# Given information
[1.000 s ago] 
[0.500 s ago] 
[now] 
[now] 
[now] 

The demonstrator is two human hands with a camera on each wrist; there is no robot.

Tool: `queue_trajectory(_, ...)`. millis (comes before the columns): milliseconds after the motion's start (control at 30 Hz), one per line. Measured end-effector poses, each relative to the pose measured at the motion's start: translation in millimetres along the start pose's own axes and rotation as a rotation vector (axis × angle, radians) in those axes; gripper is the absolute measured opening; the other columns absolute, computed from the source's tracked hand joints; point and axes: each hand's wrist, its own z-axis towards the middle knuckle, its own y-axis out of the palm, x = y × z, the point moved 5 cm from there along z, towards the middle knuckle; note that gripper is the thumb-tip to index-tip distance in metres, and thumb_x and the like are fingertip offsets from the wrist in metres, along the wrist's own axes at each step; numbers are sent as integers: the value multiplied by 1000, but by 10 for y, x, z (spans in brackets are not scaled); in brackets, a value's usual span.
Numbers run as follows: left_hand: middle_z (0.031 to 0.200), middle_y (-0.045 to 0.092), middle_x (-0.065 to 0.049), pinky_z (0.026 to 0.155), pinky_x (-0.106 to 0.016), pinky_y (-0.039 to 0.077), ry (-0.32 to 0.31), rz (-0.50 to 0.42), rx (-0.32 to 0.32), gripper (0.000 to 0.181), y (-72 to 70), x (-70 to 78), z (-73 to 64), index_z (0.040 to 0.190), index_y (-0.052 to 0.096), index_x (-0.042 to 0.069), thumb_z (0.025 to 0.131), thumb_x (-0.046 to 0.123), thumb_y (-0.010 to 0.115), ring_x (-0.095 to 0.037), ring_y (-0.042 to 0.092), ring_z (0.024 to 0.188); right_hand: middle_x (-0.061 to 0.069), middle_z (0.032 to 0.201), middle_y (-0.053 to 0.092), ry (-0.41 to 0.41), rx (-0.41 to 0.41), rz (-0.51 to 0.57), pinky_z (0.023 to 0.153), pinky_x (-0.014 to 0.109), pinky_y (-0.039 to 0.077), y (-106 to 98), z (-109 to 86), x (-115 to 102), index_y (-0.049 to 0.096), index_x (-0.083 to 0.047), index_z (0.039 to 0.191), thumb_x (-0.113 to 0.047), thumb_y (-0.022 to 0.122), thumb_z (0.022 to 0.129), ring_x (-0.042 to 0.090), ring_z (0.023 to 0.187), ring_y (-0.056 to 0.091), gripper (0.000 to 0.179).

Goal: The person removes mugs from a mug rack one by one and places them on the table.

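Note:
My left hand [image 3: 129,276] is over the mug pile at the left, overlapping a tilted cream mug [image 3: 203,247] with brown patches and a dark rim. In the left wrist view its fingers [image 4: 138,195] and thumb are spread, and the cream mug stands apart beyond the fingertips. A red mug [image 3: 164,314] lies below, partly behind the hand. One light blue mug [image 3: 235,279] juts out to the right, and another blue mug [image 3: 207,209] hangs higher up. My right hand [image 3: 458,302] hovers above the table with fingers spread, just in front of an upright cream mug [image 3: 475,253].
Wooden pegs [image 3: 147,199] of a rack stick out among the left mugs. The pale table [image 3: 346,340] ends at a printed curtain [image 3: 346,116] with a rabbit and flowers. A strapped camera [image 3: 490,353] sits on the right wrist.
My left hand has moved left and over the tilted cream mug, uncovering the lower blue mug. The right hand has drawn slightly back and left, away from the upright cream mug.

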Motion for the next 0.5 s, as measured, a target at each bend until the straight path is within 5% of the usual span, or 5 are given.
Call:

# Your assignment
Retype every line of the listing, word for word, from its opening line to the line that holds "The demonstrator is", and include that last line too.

# Answer section
[1.000 s ago] 
[0.500 s ago] 
[now] 
[now] 
[now] 

The demonstrator is two human hands with a camera on each wrist; there is no robot.

Work on this exercise is complete, and nothing remains.